DATABASE_HOST=${1:-localhost}
DATABASE_NAME=${2:-inventory}
DATABASE_USER=${3:-admin}

echo "=== Legacy Database Analysis ==="
echo "Host: $DATABASE_HOST"
echo "Database: $DATABASE_NAME"
echo "User: $DATABASE_USER"
echo

# Get all tables
echo "=== Tables in Database ==="
mysql -h "$DATABASE_HOST" -u "$DATABASE_USER" -p "$DATABASE_NAME" \
  -e "SHOW TABLES;" | tail -n +2

echo
echo "=== Table Structures ==="

# Get table structures
TABLES=$(mysql -h "$DATABASE_HOST" -u "$DATABASE_USER" -p "$DATABASE_NAME" \
  -e "SHOW TABLES;" | tail -n +2)

for table in $TABLES; do
    echo "--- Structure of $table ---"
    mysql -h "$DATABASE_HOST" -u "$DATABASE_USER" -p "$DATABASE_NAME" \
      -e "DESCRIBE $table;"
    echo

    echo "--- Sample data from $table (first 3 rows) ---"
    mysql -h "$DATABASE_HOST" -u "$DATABASE_USER" -p "$DATABASE_NAME" \
      -e "SELECT * FROM $table LIMIT 3;"
    echo

    echo "--- Row count for $table ---"
    mysql -h "$DATABASE_HOST" -u "$DATABASE_USER" -p "$DATABASE_NAME" \
      -e "SELECT COUNT(*) as row_count FROM $table;"
    echo "================================"
    echo
done

PostgreSQL Version:

#!/bin/bash
# File: inspect_legacy_pg.sh
# Purpose: Analyze legacy PostgreSQL database

DATABASE_URL=${1:-postgresql://user:pass@localhost:5432/inventory}

echo "=== Legacy PostgreSQL Database Analysis ==="
echo "URL: $DATABASE_URL"
echo

# Get all tables
echo "=== Tables in Database ==="
psql "$DATABASE_URL" -t -c "
    SELECT tablename
    FROM pg_tables
    WHERE schemaname = 'public'
    ORDER BY tablename;
"

echo
echo "=== Detailed Table Analysis ==="

# Get table details
psql "$DATABASE_URL" -c "
    SELECT
        t.tablename,
        c.column_name,
        c.data_type,
        c.is_nullable,
        c.column_default
    FROM pg_tables t
    JOIN information_schema.columns c ON c.table_name = t.tablename
    WHERE t.schemaname = 'public'
    ORDER BY t.tablename, c.ordinal_position;
"

Data Extraction Scripts

Universal Data Extractor:

#!/usr/bin/env python3
# File: extract_legacy_data.py
# Purpose: Extract data from various legacy database systems

import sys
import csv
import argparse
from typing import Dict, List, Any
import logging

# Database drivers
try:
    import mysql.connector
    import psycopg2
    import sqlite3
    import pyodbc
except ImportError as e:
    print(f"Missing database driver: {e}")
    print("Install with: pip install mysql-connector-python psycopg2 pyodbc")

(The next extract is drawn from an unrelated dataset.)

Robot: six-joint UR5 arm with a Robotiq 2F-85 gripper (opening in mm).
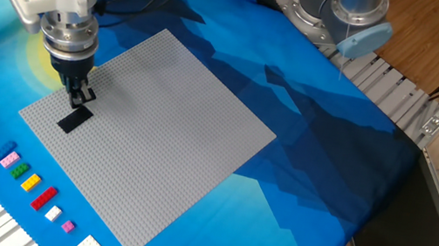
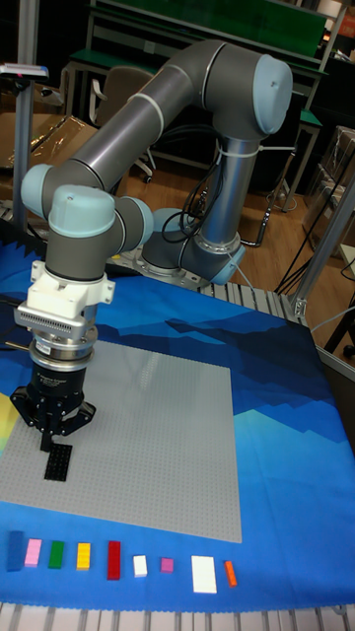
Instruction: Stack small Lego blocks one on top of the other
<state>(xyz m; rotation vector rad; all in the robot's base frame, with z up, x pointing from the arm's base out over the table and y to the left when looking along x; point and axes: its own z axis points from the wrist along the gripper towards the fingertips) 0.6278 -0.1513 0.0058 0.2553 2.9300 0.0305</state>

logging.basicConfig(level=logging.INFO)
logger = logging.getLogger(__name__)

class LegacyDataExtractor:
    def __init__(self, db_config: Dict[str, str]):
        self.db_config = db_config
        self.connection = None

    def connect(self):
        """Connect to legacy database"""
        db_type = self.db_config.get('type', 'mysql').lower()

        try:
            if db_type == 'mysql':
                self.connection = mysql.connector.connect(
                    host=self.db_config['host'],
                    user=self.db_config['user'],
                    password=self.db_config['password'],
                    database=self.db_config['database']
                )
            elif db_type == 'postgresql':
                self.connection = psycopg2.connect(
                    host=self.db_config['host'],
                    user=self.db_config['user'],
                    password=self.db_config['password'],
                    database=self.db_config['database']
                )
            elif db_type == 'sqlite':
                self.connection = sqlite3.connect(self.db_config['file'])
            elif db_type == 'sqlserver':
                conn_str = f"DRIVER={{ODBC Driver 17 for SQL Server}};SERVER={self.db_config['host']};DATABASE={self.db_config['database']};UID={self.db_config['user']};PWD={self.db_config['password']}"
                self.connection = pyodbc.connect(conn_str)

            logger.info(f"Connected to {db_type} database")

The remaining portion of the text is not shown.